Textes d’aujourd’hui pour le théâtre. Ces publications sont régulièrement soutenues par la Région Languedoc-Roussillon, et depuis 2003 par la SACD.

Extrait du texte

Partir - Rester
Rémi De Vos

Une caravane.
L’homme fume devant la porte ouverte.
La femme est assise à l’intérieur. Elle trie un énorme tas de papiers.
Un temps.

LA FEMME. - Qu’est-ce que tu fais ?

L’HOMME. - Je regarde dehors.

LA FEMME. - Tu vois quelque chose d’intéressant ?

L’HOMME. - C’est toujours pareil.

LA FEMME. - Pourquoi tu regardes alors ?

L’HOMME. - Je réfléchis en même temps...

LA FEMME. - Tu réfléchis à quoi ?

L’HOMME. - Eh ! T’es de la police ? C’est un interrogatoire ?

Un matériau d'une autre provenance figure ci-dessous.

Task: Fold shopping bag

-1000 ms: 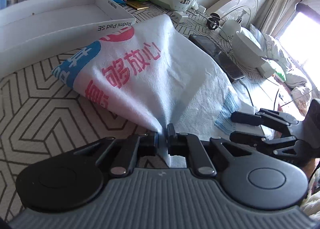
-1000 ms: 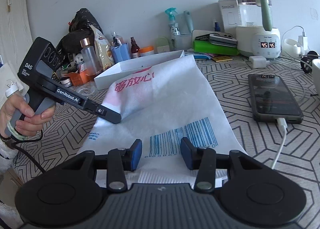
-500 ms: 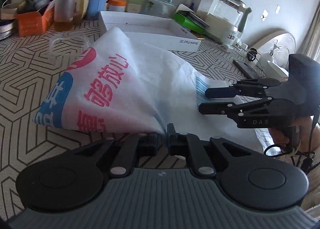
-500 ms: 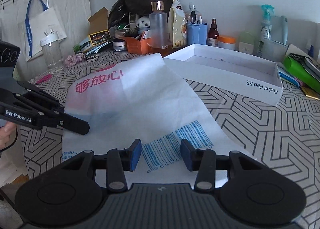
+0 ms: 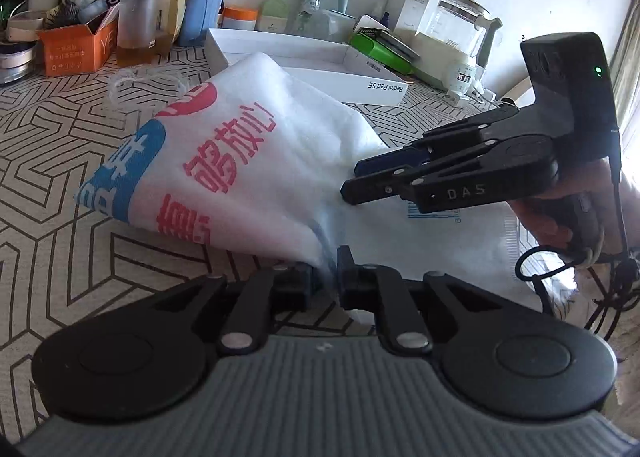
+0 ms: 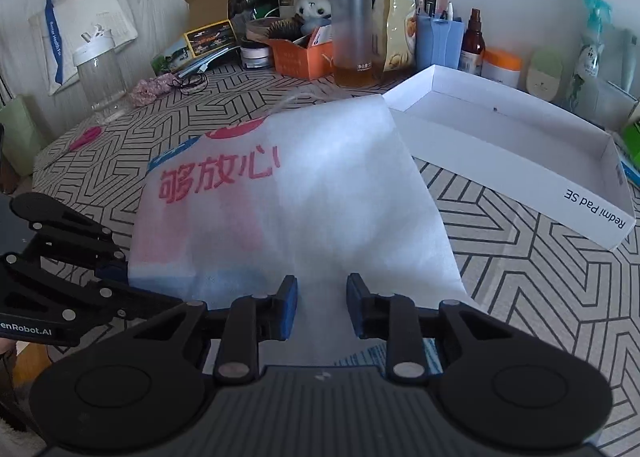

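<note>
Bag: the white shopping bag lies on the patterned table, just beside the white box, one edge lifted.
Left fingers: I have them clamped on that raised edge.
Right fingers: apart, hovering over the bag's near half, gripping nothing.
Risk: the thin fabric may slip from my pinch, or the fold may land skewed against the box.

Shopping bag: white non-woven cloth, matt, faintly fuzzy, printed red and blue. Hand-held gripper: matt black plastic, ribbed grey housing. Box: smooth white cardboard. Counter: matt patterned covering.
</note>
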A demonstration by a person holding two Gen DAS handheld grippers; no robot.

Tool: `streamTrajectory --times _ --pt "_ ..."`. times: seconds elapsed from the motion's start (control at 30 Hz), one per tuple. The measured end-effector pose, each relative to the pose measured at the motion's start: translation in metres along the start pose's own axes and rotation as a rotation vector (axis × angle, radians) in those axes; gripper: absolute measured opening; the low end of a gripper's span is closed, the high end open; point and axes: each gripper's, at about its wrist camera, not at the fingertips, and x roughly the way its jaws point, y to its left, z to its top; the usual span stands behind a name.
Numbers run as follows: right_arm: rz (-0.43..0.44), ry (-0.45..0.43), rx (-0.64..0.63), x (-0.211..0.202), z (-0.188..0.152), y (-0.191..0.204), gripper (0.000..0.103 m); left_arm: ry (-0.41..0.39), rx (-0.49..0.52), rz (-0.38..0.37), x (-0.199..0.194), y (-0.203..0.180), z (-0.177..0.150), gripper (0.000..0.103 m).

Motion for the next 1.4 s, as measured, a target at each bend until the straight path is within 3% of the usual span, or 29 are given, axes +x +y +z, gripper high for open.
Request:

LA FEMME. - Oh je dis plus rien.

Un temps

L’HOMME. - Toi qu’est-ce que tu fais ?

LA FEMME. - Je range les lettres de la mairie.

L’HOMME. - On a reçu quelque chose ?

LA FEMME. - C’est des anciennes. Je les classe.

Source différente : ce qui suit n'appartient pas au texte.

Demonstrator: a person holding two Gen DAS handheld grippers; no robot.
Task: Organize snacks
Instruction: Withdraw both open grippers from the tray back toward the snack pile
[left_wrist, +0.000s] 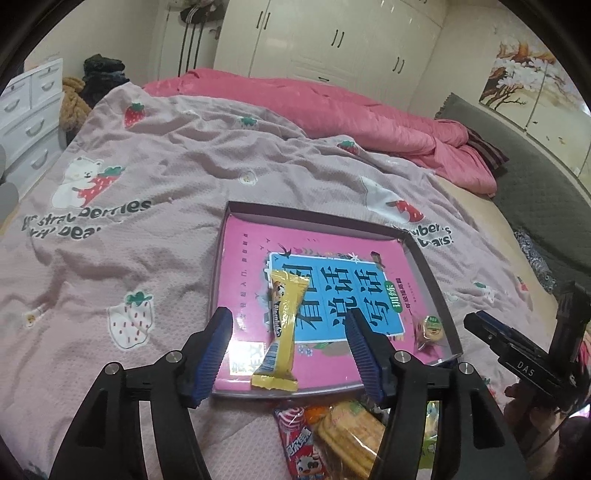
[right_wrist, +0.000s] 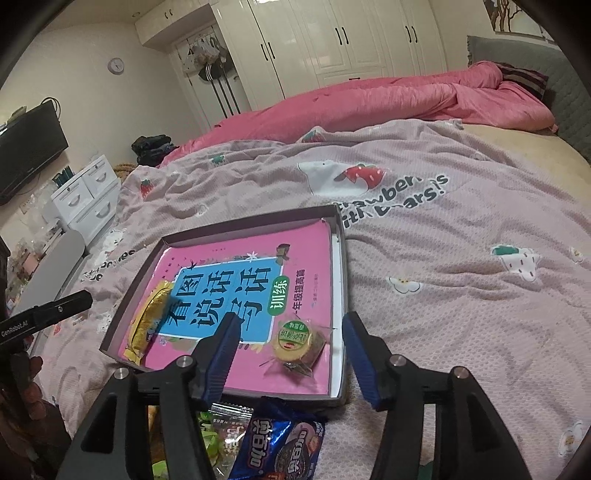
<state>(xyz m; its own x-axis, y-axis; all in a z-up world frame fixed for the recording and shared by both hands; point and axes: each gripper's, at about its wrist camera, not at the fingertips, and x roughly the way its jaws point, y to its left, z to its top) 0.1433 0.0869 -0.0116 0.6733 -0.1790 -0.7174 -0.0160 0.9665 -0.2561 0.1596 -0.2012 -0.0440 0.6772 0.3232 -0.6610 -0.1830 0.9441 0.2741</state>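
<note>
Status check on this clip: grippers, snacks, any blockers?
Left gripper and right gripper open, empty. Yellow bar and round cake lie in tray. More snack packets wait outside; nothing blocking.

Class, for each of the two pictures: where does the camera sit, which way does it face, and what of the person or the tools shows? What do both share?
Left wrist: on the left gripper, facing down at the yellow snack bar; right gripper at right edge.
Right wrist: on the right gripper, facing the round biscuit; a hand at left.
Shared: tray, pink book, bed.
</note>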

L’HOMME. - J’espère que t’as un grand classeur.

LA FEMME. - Je les range dans des cartons.

L’HOMME. - Tu veux pas plutôt qu’on retapisse la caravane avec ?

LA FEMME. - Avec toutes les lettres, on pourrait tapisser douze caravanes.

L’HOMME. - Qu’est-ce qu’on peut s’écrire avec la mairie.

LA FEMME. - Oui.

L’HOMME. - Oui.

Un temps

LA FEMME. - Qu’est-ce que tu fais ?

L’HOMME. - Rien. Je regarde le camp.

LA FEMME. - Tu veux pas rentrer ?

L’HOMME. - Pas tout de suite.

LA FEMME. - Tu fais la tête ?

L’HOMME. - Non.

LA FEMME. - T’es sûr ?

L’HOMME. - Oui.

LA FEMME. - T’as pas l’air dans ton assiette.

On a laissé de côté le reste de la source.